If you just want to trade up, though, the easiest way to avoid the capital-gains taxes would be to wait until next April before selling your house. As long as you've lived in the house for two of the past five years, you won't owe capital-gains taxes on up to $250,000 in home-sale profits ($500,000 if you're married).
But the IRS understands that circumstances beyond your control could disrupt your plans, so it allows you to take a partial exemption if you have to move because:
* You've taken a new job that is at least 50 miles farther away from you old home than your old job was.
* You need to move for health reasons, or for the health of relatives in your care.
* Your spouse, or the property's co-owner dies.
* You've divorced.
* You lost your job.
* Your family has grown due to multiple births from the same pregnancy.
* Your house was damaged by a natural or manmade disaster or an act of war or terrorism.

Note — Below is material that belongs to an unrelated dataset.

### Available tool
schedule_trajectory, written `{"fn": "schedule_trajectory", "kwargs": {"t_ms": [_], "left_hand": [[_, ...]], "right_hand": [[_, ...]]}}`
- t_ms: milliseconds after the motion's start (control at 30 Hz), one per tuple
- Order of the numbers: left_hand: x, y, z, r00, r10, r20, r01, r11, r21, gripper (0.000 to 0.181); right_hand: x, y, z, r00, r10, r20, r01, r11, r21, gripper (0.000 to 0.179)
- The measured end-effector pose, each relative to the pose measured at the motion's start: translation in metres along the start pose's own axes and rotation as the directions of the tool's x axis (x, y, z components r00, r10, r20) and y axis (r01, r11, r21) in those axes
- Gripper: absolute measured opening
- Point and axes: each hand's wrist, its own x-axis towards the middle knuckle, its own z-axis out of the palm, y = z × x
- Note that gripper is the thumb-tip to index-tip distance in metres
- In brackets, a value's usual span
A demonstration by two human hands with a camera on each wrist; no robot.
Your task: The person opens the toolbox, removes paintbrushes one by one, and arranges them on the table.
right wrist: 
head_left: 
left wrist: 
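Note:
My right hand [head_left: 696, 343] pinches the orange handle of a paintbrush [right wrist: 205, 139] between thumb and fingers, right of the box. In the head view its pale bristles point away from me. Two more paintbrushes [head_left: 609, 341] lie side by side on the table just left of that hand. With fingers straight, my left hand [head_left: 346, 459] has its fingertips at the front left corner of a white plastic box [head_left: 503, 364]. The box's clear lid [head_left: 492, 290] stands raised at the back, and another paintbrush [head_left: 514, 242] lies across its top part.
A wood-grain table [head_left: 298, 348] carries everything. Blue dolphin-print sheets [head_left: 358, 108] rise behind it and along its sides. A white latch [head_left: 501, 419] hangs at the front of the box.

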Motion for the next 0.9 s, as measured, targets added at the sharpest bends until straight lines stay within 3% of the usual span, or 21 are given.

* Or because of other unforeseen circumstances approved by the IRS (see IRS Publication 523 Selling Your Home)
In these situations, your exclusion is based on the amount of time you lived in the house. If, for example, you sell the house in October 2003 -- 18 months after you bought it -- then you would get 75% of the $250,000/$500,000 exclusion, which means you won't have to pay taxes on $187,000 of your profits or $375,000 if married.
If none of the situations apply to you, then you'll be hit with a long-term capital gains bill on your profit.
Your tax bill would be based on the difference between your basis and your sale price. Your basis is the price you paid for the house plus:
* Closing costs you paid when you bought the house (such as property-inspection fees, title-insurance premiums, and other settlement fees).
* The cost of major improvements that add value to the home, such as adding a new room, a roof or central air.
Your basis can also be adjusted downward. See IRS Publication 523 for more information on adjusting your basis and a worksheet that can help you with the calculations. If you're still stuck paying something to the tax man, at least you can take advantage of lower long-term capital-gains rates. The new long-term capital gains rate is 15% for most people; 5% for those in the 10% or 15% brackets.